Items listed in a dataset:
• • • • • • •

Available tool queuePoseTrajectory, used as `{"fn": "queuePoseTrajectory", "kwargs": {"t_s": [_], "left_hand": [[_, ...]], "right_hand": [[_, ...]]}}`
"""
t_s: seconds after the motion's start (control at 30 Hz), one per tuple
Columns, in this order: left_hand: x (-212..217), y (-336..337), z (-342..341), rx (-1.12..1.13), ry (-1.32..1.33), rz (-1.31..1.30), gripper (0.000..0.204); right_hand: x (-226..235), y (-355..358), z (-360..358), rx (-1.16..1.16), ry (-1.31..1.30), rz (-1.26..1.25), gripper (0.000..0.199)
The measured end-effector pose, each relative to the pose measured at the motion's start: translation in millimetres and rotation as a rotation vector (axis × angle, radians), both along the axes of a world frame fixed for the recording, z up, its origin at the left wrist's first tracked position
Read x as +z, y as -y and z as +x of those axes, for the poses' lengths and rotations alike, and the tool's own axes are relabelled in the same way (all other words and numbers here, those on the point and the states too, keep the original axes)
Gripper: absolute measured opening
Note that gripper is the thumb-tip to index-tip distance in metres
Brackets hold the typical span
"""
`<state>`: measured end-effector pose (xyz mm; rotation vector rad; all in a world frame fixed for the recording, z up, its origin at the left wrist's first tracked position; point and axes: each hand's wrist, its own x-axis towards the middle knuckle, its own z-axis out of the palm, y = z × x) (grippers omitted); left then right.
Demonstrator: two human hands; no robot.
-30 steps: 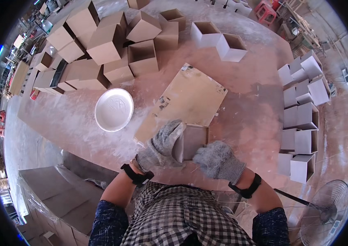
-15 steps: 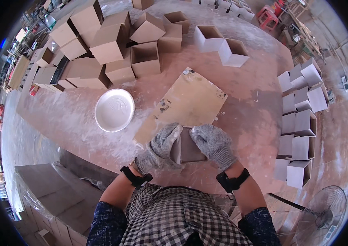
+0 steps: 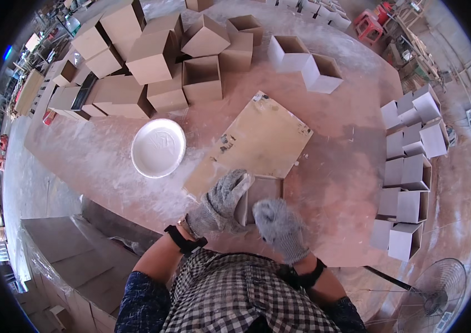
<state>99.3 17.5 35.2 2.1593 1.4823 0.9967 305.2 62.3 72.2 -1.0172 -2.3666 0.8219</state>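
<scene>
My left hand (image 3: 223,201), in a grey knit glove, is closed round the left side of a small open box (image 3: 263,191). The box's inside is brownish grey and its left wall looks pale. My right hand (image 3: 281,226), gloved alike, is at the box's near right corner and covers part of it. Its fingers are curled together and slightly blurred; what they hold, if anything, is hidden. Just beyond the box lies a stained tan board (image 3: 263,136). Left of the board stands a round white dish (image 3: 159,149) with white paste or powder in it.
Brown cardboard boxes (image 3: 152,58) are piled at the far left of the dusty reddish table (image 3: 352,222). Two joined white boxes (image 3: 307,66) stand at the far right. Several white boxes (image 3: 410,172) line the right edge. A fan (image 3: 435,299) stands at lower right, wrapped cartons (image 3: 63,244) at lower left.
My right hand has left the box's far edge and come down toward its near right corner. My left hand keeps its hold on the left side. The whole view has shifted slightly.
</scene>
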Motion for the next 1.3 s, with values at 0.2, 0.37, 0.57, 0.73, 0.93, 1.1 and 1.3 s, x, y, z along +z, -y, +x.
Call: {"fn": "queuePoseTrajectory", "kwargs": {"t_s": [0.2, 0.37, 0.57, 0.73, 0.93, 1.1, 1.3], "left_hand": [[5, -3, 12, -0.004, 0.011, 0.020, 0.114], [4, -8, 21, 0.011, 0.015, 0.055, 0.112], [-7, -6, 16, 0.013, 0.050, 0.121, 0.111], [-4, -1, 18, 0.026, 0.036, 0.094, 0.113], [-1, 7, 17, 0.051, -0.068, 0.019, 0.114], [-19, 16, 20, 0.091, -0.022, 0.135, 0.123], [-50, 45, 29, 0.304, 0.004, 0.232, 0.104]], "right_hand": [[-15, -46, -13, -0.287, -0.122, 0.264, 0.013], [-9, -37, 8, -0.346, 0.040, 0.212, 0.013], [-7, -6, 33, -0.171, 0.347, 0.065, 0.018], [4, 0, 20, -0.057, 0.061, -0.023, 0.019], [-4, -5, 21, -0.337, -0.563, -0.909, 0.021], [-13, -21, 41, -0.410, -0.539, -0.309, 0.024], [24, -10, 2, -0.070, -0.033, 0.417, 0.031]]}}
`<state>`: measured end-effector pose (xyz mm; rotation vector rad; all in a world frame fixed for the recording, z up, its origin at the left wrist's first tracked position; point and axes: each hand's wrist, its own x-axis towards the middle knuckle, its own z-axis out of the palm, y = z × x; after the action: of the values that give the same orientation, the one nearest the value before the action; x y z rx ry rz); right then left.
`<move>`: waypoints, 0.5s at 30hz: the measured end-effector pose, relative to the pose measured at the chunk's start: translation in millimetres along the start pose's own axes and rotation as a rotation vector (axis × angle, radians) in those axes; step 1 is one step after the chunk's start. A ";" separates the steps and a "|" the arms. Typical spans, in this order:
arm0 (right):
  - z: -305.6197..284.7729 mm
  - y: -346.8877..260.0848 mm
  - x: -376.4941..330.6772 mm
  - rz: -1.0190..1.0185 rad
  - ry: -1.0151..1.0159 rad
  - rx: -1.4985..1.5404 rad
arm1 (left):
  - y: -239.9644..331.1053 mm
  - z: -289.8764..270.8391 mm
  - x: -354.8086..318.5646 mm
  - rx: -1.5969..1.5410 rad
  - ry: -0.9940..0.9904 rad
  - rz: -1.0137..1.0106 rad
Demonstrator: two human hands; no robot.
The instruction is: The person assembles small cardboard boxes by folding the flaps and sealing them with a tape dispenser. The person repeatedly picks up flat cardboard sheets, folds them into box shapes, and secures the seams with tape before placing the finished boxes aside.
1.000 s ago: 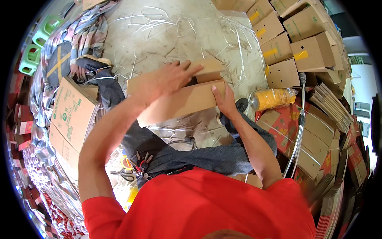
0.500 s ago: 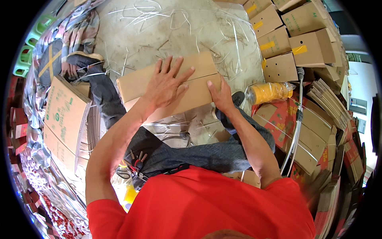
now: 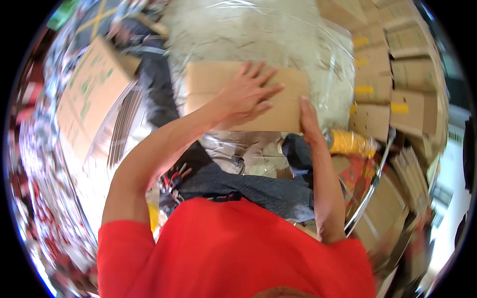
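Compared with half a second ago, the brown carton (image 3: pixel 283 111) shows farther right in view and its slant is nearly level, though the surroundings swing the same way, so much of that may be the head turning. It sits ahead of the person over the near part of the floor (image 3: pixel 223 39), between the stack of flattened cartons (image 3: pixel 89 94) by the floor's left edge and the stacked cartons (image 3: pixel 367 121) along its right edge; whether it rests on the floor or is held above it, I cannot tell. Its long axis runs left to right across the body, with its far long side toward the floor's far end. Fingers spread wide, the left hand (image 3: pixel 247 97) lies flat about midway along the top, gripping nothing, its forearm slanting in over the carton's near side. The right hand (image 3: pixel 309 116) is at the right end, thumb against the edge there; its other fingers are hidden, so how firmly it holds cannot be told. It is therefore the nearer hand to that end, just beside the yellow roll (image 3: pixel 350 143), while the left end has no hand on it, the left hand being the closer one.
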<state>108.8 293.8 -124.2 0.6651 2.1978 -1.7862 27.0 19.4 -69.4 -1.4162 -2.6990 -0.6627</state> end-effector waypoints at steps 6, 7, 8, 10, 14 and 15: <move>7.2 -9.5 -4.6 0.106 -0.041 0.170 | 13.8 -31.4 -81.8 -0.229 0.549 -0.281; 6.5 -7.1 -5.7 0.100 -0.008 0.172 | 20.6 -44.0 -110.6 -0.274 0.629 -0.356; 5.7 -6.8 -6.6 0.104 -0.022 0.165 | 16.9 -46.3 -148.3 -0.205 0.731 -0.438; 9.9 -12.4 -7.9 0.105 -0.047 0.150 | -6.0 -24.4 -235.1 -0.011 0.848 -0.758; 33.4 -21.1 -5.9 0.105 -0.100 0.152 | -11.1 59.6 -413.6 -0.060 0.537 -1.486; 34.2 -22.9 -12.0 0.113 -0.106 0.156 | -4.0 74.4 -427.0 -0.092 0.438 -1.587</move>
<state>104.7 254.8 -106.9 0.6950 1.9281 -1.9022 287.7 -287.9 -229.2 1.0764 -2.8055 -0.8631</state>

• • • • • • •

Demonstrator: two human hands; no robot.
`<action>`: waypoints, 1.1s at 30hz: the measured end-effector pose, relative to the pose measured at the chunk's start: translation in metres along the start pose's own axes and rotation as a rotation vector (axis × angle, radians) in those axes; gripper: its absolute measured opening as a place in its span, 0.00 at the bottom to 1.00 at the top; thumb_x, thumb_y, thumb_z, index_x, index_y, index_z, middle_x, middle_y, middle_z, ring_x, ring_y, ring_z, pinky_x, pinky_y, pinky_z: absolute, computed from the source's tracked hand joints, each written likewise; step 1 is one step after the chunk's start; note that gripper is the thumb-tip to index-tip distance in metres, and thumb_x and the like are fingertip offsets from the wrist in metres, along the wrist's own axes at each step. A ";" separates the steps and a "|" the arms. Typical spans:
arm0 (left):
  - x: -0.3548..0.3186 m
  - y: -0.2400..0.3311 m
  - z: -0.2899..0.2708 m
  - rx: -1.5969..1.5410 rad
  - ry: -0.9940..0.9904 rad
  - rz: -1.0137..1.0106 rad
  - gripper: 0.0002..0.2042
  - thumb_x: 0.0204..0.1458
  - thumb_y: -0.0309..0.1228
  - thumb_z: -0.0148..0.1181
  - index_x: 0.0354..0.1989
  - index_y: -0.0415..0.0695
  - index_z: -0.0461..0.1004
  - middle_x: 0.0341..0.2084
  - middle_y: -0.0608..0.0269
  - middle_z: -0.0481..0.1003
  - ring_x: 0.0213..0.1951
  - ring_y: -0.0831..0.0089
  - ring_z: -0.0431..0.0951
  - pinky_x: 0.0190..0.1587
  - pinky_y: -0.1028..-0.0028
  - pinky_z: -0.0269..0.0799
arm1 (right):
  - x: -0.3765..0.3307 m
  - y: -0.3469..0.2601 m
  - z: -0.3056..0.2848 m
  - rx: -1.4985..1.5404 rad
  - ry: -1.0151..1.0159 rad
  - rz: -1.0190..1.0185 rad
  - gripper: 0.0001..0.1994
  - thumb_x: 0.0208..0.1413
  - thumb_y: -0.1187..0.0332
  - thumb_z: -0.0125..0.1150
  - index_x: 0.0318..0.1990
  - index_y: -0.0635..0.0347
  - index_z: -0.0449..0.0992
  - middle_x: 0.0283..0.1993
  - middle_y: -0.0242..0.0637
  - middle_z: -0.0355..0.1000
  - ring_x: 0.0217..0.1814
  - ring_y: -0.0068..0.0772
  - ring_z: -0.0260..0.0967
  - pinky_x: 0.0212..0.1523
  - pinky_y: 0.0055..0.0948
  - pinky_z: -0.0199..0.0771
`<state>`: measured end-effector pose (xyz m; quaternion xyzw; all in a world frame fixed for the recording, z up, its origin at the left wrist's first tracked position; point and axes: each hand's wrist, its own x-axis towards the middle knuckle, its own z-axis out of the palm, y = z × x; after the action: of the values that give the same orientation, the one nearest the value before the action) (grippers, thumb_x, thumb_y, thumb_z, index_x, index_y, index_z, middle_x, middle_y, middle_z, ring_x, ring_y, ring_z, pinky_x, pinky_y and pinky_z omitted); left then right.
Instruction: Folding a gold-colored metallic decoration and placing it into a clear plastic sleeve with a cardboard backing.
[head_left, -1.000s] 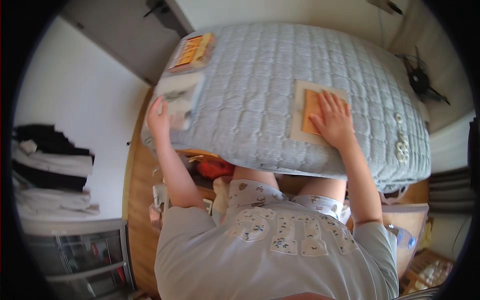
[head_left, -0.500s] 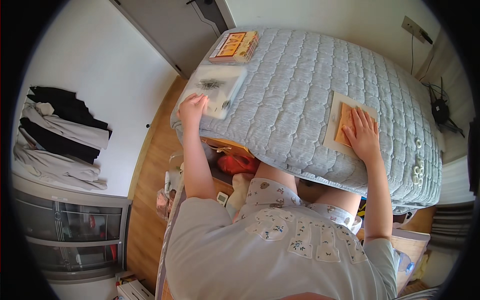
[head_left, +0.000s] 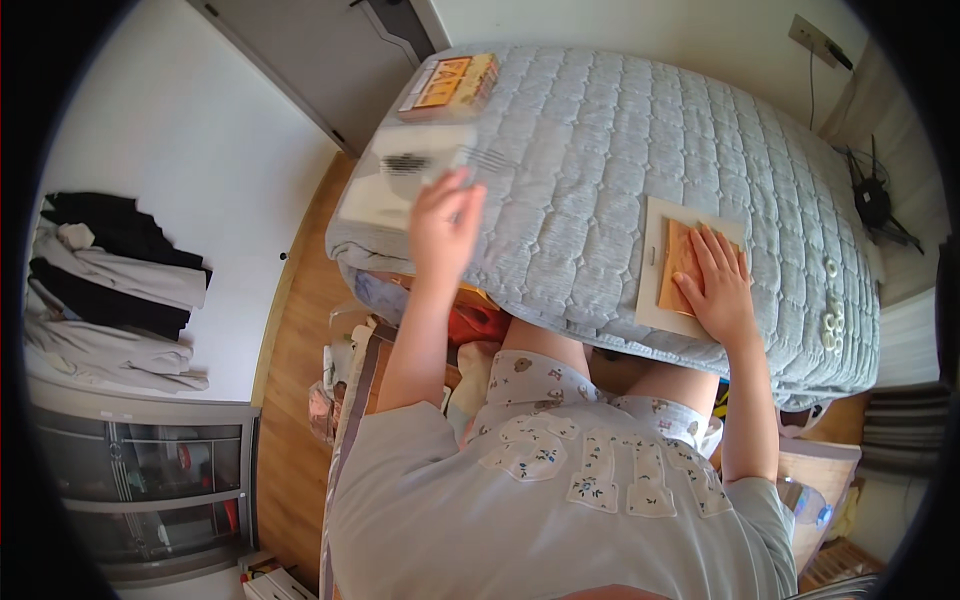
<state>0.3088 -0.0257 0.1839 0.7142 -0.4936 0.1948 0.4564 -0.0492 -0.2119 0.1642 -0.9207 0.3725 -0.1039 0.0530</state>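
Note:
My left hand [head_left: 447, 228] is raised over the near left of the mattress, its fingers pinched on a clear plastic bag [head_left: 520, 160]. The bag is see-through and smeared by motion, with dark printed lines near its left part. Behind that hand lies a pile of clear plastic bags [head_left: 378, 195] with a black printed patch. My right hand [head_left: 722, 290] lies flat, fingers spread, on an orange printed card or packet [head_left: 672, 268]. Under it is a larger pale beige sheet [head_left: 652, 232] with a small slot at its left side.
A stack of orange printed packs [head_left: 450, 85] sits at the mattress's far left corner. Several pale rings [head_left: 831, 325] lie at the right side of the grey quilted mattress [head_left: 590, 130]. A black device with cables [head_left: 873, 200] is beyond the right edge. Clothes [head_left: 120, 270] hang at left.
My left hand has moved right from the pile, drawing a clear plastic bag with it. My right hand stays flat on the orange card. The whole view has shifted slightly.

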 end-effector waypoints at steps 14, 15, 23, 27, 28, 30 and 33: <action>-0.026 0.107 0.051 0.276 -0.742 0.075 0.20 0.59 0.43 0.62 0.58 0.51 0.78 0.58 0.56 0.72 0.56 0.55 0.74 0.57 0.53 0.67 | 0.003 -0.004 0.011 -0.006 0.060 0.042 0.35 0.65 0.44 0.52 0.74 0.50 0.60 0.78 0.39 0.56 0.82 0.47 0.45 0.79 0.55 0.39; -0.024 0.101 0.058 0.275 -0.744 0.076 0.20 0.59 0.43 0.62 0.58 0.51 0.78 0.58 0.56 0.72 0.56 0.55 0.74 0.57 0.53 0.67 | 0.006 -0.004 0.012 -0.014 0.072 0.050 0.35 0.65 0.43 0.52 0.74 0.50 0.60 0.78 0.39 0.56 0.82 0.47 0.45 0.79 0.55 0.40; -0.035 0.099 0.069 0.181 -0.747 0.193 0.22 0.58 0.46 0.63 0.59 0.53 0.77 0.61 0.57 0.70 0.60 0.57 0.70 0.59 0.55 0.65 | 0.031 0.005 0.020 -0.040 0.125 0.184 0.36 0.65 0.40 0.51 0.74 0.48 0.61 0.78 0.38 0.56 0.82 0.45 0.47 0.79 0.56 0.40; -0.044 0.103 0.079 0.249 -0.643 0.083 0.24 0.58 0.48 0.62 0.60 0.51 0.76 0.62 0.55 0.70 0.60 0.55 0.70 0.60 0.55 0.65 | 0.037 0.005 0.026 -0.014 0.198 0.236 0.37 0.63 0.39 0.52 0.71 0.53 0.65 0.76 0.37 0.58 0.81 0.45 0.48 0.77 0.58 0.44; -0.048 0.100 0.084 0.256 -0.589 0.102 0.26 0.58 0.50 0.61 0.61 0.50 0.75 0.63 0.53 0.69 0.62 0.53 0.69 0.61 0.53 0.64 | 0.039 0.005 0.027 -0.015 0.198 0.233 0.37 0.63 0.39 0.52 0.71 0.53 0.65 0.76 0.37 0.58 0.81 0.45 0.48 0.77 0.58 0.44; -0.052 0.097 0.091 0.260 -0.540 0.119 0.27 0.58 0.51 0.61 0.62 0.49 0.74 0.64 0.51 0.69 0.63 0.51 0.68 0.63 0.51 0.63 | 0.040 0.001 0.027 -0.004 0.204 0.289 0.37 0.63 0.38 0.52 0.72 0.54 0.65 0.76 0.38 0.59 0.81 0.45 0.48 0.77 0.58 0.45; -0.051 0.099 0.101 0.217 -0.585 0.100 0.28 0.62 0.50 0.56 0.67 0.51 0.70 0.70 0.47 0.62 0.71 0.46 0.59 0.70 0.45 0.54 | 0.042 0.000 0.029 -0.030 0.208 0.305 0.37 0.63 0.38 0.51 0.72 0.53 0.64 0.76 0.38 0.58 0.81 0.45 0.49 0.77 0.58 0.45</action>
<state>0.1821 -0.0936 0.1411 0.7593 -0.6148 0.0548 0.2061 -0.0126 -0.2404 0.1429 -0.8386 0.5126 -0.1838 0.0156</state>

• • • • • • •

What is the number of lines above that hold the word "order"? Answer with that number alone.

2